AIM OF THE TASK:
Set down exactly the lines below between the line holding "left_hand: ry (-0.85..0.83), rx" and the line holding "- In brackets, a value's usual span", inclusive; no other line belongs in the answer.

DATASET SECTION:
/---

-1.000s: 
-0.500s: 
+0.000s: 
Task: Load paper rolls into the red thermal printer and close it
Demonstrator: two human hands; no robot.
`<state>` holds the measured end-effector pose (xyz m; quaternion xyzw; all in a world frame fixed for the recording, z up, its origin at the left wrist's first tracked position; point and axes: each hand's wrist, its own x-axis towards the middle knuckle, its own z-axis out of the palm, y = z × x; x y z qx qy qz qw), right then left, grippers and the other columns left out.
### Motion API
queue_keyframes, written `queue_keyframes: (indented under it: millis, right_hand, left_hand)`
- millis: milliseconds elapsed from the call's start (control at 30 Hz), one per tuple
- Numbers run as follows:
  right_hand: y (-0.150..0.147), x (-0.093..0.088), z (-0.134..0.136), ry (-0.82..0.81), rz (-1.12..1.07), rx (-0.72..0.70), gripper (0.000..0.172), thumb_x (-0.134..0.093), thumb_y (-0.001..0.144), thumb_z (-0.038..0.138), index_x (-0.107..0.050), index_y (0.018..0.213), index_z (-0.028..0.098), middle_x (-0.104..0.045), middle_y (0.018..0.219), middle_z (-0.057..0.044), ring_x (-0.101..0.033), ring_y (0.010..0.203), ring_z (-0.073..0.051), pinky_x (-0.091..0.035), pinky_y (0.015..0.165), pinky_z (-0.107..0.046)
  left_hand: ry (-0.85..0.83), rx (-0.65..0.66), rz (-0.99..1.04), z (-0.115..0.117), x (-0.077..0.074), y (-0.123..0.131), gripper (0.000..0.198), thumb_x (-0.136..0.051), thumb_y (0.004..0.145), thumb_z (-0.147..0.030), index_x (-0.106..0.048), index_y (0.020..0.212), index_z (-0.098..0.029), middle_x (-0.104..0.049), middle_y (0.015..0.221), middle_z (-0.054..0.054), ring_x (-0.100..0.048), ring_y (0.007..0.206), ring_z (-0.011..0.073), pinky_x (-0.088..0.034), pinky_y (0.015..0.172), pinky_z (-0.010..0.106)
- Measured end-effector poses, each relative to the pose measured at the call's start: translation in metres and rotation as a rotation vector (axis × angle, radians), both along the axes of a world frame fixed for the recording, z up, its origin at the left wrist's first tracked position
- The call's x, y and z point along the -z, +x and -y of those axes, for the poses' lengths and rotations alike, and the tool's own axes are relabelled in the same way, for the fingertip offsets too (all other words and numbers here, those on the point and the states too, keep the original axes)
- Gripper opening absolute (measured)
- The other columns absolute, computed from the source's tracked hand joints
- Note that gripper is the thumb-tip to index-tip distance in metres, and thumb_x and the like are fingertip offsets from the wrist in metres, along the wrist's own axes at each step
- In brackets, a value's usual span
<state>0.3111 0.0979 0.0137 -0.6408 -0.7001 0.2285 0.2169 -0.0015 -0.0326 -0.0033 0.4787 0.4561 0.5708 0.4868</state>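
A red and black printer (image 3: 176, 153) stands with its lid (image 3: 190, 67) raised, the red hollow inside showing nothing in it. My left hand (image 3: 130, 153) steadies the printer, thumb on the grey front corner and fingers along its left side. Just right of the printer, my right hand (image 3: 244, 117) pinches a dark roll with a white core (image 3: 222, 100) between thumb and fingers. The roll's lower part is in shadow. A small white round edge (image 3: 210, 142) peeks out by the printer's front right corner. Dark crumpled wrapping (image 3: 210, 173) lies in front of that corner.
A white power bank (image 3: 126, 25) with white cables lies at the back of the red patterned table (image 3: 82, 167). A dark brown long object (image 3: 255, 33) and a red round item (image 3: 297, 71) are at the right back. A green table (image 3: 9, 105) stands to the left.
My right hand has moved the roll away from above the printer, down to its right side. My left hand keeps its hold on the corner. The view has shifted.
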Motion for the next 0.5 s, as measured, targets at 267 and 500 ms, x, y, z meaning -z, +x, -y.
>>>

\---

WRITTEN RESPONSE:
  left_hand: ry (-0.85..0.83), rx (-0.65..0.66), rz (-0.99..1.04), z (-0.115..0.117), x (-0.077..0.074), y (-0.123..0.131), gripper (0.000..0.198), thumb_x (-0.136..0.051), thumb_y (0.004..0.145), thumb_z (-0.147..0.030), index_x (-0.106..0.048), index_y (0.020..0.212), index_z (-0.098..0.029), middle_x (-0.104..0.049), middle_y (0.015..0.221), middle_z (-0.054..0.054), ring_x (-0.100..0.048), ring_y (0.007..0.206), ring_z (-0.011..0.073), pinky_x (-0.088..0.034), pinky_y (0.015..0.172), pinky_z (-0.010..0.106)
- Measured end-effector poses, each relative to the pose measured at the call's start: translation in metres and rotation as a rotation vector (axis × angle, radians), both along the axes of a world frame fixed for the recording, z up, its origin at the left wrist's first tracked position
- The call's x, y and z point along the -z, +x and -y of those axes, for the poses' lengths and rotations alike, and the tool's own axes are relabelled in the same way, for the fingertip offsets too (all other words and numbers here, those on the point and the states too, keep the original axes)
- Gripper opening absolute (measured)
- The other columns absolute, computed from the source's tracked hand joints
- Note that gripper is the thumb-tip to index-tip distance in metres, and thumb_x and the like are fingertip offsets from the wrist in metres, along the wrist's own axes at each step
- In brackets, a value's usual span

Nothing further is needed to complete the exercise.